Serious questions have been raised by the Irish Creamery Milk Suppliers’ Association (ICMSA) in relation to the proposed Nature Restoration Law.

Speaking following a meeting of the Designated Areas Monitoring Committee at which the law was discussed, the deputy president of ICMSA, Denis Drennan, has expressed serious doubts regarding both the proposed law itself and the source of funding to apply it.

According to the association, the most notable features of the Nature Restoration Law are time-lined ‘restoration’ plans that will cover 20% of EU land and 20% of EU seas by 2050.

This also entails no less than 25,000km of rivers to be classified as free-flowing by 2030, according to ICMSA.

Nature Restoration Law

Drennan said: “In what will be an especially ambitious – not to say unrealistic – target for Ireland, the Nature Restoration Law stipulates 70% of drained peatlands to be restored by 2050. 

The ICMSA representative added that people must grasp that these targets will be applied beyond state-owned land.

“This act will allow to government to insist that privately owned farmland is ‘restored’ to a commercially unproductive state,” Drennan said.

“It effectively gives the Irish state the right to tell farmers that all, or part, of their lands must now be turned over to some activity or non-activity that the Irish state decides it was doing before it was farmed.”  

Drennan said that his organisation believes that it is crucial that a degree of feasibility and “basic legislative logistics” underpinned these kinds of plans.

He said that the committee could not conclude that enough attention had been given to the question of both the timelines, the funding, and critically, the economic and social impact on the farmers and communities concerned.  

“The NPWS [National Parks and Wildlife Service] and the department [of Agriculture, Food and the Marine] itself, have both acknowledged that they have concerns with the proposed law; the timeframes for the targets and measures are extremely tight, bordering on impossible,” Drennan continued.

“But an even more fundamental question arises that ICMSA is not going to allow the government to dodge – who is going to decide which land is to be restored and on what basis?

“It is up to our government to ensure that the rights of individual farmers and their communities are recognised and, critically, built into the legislation when finalised.”

Funding

According to the ICMSA, the NPWS and the Department of Agriculture, Food and the Marine also stated that there was no new money available to implement the new law.

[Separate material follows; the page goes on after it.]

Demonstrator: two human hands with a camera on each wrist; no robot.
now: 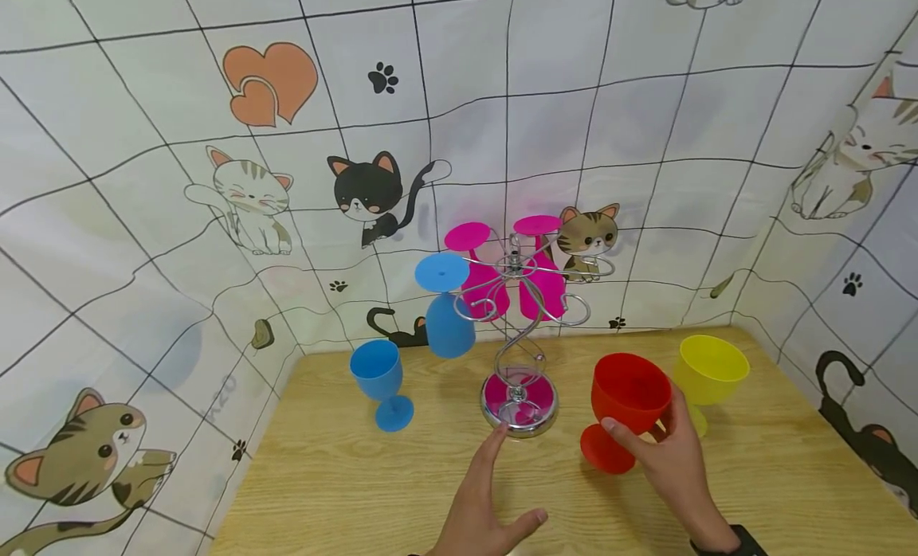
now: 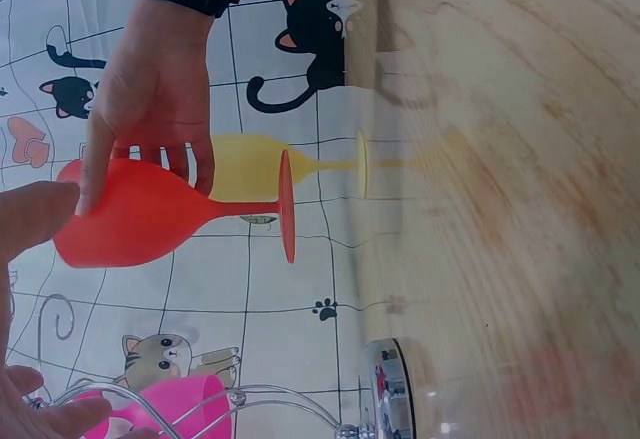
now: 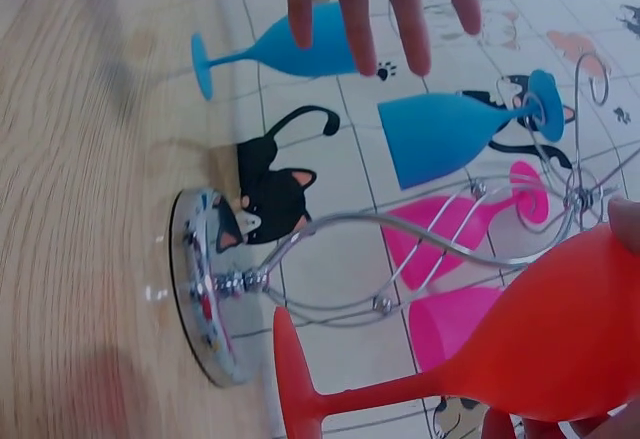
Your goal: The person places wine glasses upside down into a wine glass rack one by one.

“That means a CAP [Common Agricultural Policy] budget that is already completely inadequate and is being diminished in real terms on a daily basis is now going to be asked to cover all the expenses involved in the legally questionable compulsory ‘restoration’ measures for a whole fifth of the country,” Drennan continued.

“That’s not going to be possible and just even considering it or thinking about it is a waste of everyone’s time.”

The association has said that there are many fundamental questions which the government needs to consider and answer before it embarks on what it has called a “fool’s errand” in terms of the Nature Restoration Law.